→ TASK PROMPT
Lines from the beginning of the material below through the line that has "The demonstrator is" are to be reproduced exactly, but pictures are not.

→ AVAILABLE DATA
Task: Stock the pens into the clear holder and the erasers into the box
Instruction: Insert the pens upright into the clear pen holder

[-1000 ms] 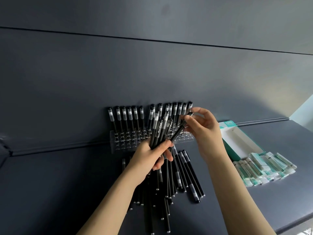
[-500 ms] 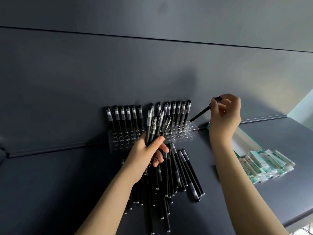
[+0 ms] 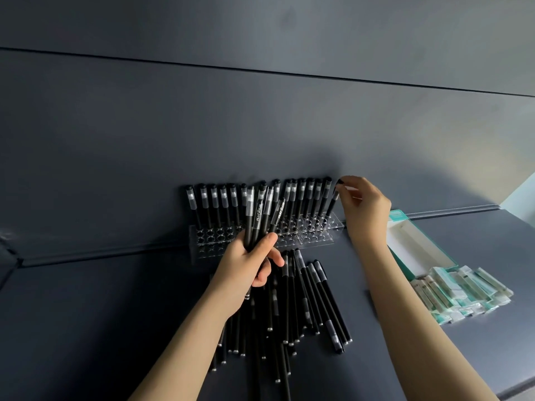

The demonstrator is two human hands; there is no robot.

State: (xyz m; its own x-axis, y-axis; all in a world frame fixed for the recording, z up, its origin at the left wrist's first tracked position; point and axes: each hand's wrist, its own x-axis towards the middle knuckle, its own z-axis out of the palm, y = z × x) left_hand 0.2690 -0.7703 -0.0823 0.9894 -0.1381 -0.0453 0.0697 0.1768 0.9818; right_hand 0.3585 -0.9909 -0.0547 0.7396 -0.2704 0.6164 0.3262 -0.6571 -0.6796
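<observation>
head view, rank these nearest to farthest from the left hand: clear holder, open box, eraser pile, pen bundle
1. pen bundle: gripped in the left hand itself.
2. clear holder: directly beyond it.
3. open box: well off to the right.
4. eraser pile: farther right still, in front of the box.

head cam | faces forward-down | close over dark shelf [image 3: 86, 328] | single view
</observation>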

→ RESPONSE TO THE TASK
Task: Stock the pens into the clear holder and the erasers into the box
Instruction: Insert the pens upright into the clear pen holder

[-1000 ms] 
[-500 ms] 
[+0 ms] 

The demonstrator is two human hands; there is no robot.

The exercise output is complete.